Councillor for Harpurhey
- Incumbent
- Assumed office 1979

Personal details
- Born: 1948 (age 77–78) Dublin, Ireland
- Party: British Labour

= Pat Karney =

British politician

Pat Karney (born 1948) is a British Labour Party politician, councillor for Harpurhey in the City of Manchester. He is the Lead Member for the City Centre and was responsible for setting up the Manchester Day festival. He has been said to be the most visible face of the city council. He is a very visible supporter of Manchester's Christmas markets.

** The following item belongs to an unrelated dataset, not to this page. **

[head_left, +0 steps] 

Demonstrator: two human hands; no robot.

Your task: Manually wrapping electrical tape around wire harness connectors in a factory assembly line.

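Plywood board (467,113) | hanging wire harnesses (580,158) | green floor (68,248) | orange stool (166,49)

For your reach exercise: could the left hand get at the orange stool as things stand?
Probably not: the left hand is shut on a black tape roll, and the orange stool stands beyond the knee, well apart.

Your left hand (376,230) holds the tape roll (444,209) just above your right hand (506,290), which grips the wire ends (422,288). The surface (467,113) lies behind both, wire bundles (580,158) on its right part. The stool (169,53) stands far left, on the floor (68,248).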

He was a close ally of Richard Leese and secretary of the council's Labour Group.

==Biography==
Karney was born in Dublin and raised in Harpurhey and has been a Labour councillor in the city since 1979. He is an Associate Executive Member with responsibility for the city centre. He was a Social Services manager for Salford City Council and was Chairman of the City Centre Committee when the IRA bomb devastated the centre.

In 2012 the city centre was said to be "surviving the recession very well" but in 2014 it was said that under his leadership "as the Supremo of Central Manchester, the place has been declining for some time". He has been involved in debate about the Piccadilly Gardens wall for some years. The wall was finally demolished in 2020, shortly after it had been decorated with the slogan "The North is not a Petri dish", and Karney arranged to preserve a section and invited the artist to decorate it again. He said "It was a big political moment for Manchester and the message symbolises that."

In March 2020 he was accused of bullying John Leech, leader of the Liberal Democrat opposition on the City Council, but was cleared.